Treatment with each of the three C20-acylated analogs efficiently decreased the putative CSC population as reflected by reduction of the CD44+/CD24 and ALDH+ populations already at a 50 nM concentration. In addition, colony forming efficiency and cell migration were reduced, and the expression of the epithelial markers E-cadherin and β-catenin at the cell surface were increased. In contrast, salinomycin used at the same concentration did not significantly influence the CSC population and the C1-methyl ester was inactive even at a 20 μM concentration.

Conclusions

Synthetic structural analogs of salinomycin, previously shown to exhibit increased activity against cancer cells, also exhibited improved activity against CSCs across several assays even at nanomolar concentrations where salinomycin was found inactive. The methyl ester analog of salinomycin, incapable of charge-neutral metal ion transport, did not show activity in CSC assays, lending experimental support to ionophoric stress as the molecular initiating event for the CSC effects of salinomycin and related structures.

Keywords

  • Salinomycin
  • Salinomycin analogs
  • Breast cancer stem cells
  • Migration
  • Mesenchymal to epithelial transition

Background

Breast cancer is the leading cause of cancer death among women worldwide. Often, this outcome is a consequence of recurrence following years of disease-free life after a completed initial treatment [1]. Recurrence has been linked to certain treatment resistant cancer cells, coined cancer stem cells (CSCs), which share many of the properties associated with regular stem cells including self-renewal and differentiation [2]. Several studies have shown enrichment of CSCs following conventional chemotherapeutic treatment, both in vivo and in cancer cell lines [3, 4]. This has lead to the proposal that the chemotherapeutic drugs mainly target bulk cancer cells while sparing cells with CSC properties [5, 6]. Curative treatments may therefore be contingent on therapies that target both CSCs and bulk cancer cells, presumably by a combination of conventional therapies and CSC selective drugs. Of particular interest in a breast cancer context is the natural product salinomycin. Salinomycin was identified in a screen for breast CSC inhibition [7] and has subsequently been shown to inhibit CSCs of many cancer types [810]. Salinomycin has been shown to inhibit cell migration and cell proliferation as well as inducing apoptosis and autophagy [1115]. Proposed mechanisms include inhibition of Wnt [1618] and Hedgehog signaling [19], inhibition of multidrug efflux systems [20, 21], induction of reactive oxygen species [22, 23], cleavage of poly-ADP-ribose polymerase [24, 25], and induction of DNA damage [26]. However, the actual molecular initiating event in the CSC or cancer cell adverse outcome pathways has not been clarified. As evidenced by the number of different mechanisms proposed, the actual initiating event may be obfuscated by the high treatment concentrations often used. It is well known that salinomycin is a potent ionophore with the capacity to transport alkali metal ions and it has been suggested that it acts in biological membranes by promoting potassium ion efflux [27, 28].
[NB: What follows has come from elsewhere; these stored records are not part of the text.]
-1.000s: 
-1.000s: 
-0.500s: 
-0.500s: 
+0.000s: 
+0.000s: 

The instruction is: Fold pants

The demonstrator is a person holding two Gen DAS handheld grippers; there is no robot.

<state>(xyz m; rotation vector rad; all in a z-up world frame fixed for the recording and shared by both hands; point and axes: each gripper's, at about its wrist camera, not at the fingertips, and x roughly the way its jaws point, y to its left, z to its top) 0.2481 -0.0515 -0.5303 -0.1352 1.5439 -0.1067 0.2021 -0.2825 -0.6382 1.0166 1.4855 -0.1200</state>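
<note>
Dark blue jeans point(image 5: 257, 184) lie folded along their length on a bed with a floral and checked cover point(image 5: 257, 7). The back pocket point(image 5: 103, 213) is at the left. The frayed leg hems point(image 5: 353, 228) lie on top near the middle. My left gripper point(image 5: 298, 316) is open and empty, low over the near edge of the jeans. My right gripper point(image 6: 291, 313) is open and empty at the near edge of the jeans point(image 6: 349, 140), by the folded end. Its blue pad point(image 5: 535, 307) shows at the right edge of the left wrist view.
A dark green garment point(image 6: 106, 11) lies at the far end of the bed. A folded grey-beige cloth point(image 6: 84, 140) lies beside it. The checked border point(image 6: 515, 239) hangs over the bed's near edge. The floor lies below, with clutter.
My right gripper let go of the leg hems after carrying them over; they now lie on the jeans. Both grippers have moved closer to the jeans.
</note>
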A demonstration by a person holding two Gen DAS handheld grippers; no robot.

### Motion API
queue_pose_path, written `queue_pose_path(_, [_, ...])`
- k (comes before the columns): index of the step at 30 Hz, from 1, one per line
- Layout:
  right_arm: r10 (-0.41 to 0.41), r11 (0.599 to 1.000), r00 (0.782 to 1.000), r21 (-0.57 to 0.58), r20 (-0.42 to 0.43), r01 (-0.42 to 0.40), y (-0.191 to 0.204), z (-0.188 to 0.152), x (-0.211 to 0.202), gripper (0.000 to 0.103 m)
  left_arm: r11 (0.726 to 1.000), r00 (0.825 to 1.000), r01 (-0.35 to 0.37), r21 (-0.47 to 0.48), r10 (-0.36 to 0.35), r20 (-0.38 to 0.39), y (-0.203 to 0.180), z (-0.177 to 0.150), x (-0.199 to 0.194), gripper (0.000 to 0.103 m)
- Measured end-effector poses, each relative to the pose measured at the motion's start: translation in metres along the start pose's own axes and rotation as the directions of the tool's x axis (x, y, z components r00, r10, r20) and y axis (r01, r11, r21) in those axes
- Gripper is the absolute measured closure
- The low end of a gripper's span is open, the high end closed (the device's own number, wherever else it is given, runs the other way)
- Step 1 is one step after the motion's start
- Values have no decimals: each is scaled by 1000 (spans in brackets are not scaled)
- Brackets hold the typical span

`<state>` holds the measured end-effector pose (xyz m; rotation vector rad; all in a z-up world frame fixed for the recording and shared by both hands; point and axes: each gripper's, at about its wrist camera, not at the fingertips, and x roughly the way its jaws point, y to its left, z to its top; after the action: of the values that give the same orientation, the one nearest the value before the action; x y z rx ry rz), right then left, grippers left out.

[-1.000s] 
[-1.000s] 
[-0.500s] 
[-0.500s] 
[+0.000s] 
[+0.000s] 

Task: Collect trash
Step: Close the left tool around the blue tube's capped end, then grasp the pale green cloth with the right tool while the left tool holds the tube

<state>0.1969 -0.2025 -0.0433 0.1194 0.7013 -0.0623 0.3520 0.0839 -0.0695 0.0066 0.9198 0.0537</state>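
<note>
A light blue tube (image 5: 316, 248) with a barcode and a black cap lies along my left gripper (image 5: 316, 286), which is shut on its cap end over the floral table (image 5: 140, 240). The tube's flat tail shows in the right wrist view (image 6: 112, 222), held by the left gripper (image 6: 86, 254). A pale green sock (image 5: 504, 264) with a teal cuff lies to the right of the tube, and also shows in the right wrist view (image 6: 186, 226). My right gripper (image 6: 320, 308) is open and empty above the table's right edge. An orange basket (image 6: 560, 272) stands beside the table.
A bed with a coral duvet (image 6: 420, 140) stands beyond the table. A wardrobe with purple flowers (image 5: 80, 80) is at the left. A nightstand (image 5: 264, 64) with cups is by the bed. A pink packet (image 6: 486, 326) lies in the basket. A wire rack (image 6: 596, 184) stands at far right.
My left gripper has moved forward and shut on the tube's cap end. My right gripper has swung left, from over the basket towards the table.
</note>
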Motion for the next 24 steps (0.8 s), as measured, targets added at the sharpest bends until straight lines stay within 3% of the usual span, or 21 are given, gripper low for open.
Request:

Despite the mechanistic uncertainty, salinomycin has been used in limited clinical trials showing positive responses [28, 29]. Towards increasing the clinical relevance of salinomycin, there is thus considerable interest in more active and selective structures acting through the same mechanism as well as developing an understanding of how such compounds selectively reduce CSC populations. We have previously demonstrated that selective chemical modification of salinomycin at the C20 hydroxyl group can be used to access significantly more active analog structures with IC50 values down to below one fifth of that of the native structure in two breast cancer cell lines [30]. In fact, these compounds represent the most active salinomycins known. In addition, chemical modifications at other positions of salinomycin as well as the anti proliferative effects of such derivatives have been described [3035].

Herein, we show that the enhanced activity of the most active analog in each of the ester, carbamate and carbonate series of C20-O-acylated structures identified in our previous study (Fig. 1) also translates to superior selectivity against putative CSCs as compared to salinomycin itself. Treatment with each of the C20-acylated analogs efficiently reduced traits related to CSC activity in three different assays already at low nanomolar concentrations where salinomycin itself did not show activity. The unique potency of C20-O-acylated structures should be of interest in clinical settings where specific pharmacological activity at low concentrations is highly favorable. Of mechanistic significance, salinomycin C1-methyl ester (Fig. 1), a structure lacking the primary ion-binding motif of salinomycin, the carboxylic acid moiety, was also evaluated in parallel. Despite sharing the basic molecular framework of salinomycin, this structure, which is incapable of charge-neutral metal ion transport, did not show CSC selective properties. This finding is in line with disturbances in ion gradients as the main molecular initiating event and suggests that CSCs can, at least in part, be inhibited by such a mechanism.
Fig. 1
Fig. 1

Chemical structures of salinomycin (SA) and synthetic salinomycin analogs. Structural differences compared to salinomycin are highlighted in blue. IC50 in JIMT-1 cells given as mean ± SEM [30]

Methods

In this study, the well-established commercially available human breast cancer cell line JIMT-1 (ACC589) was used and no ethical approval was required.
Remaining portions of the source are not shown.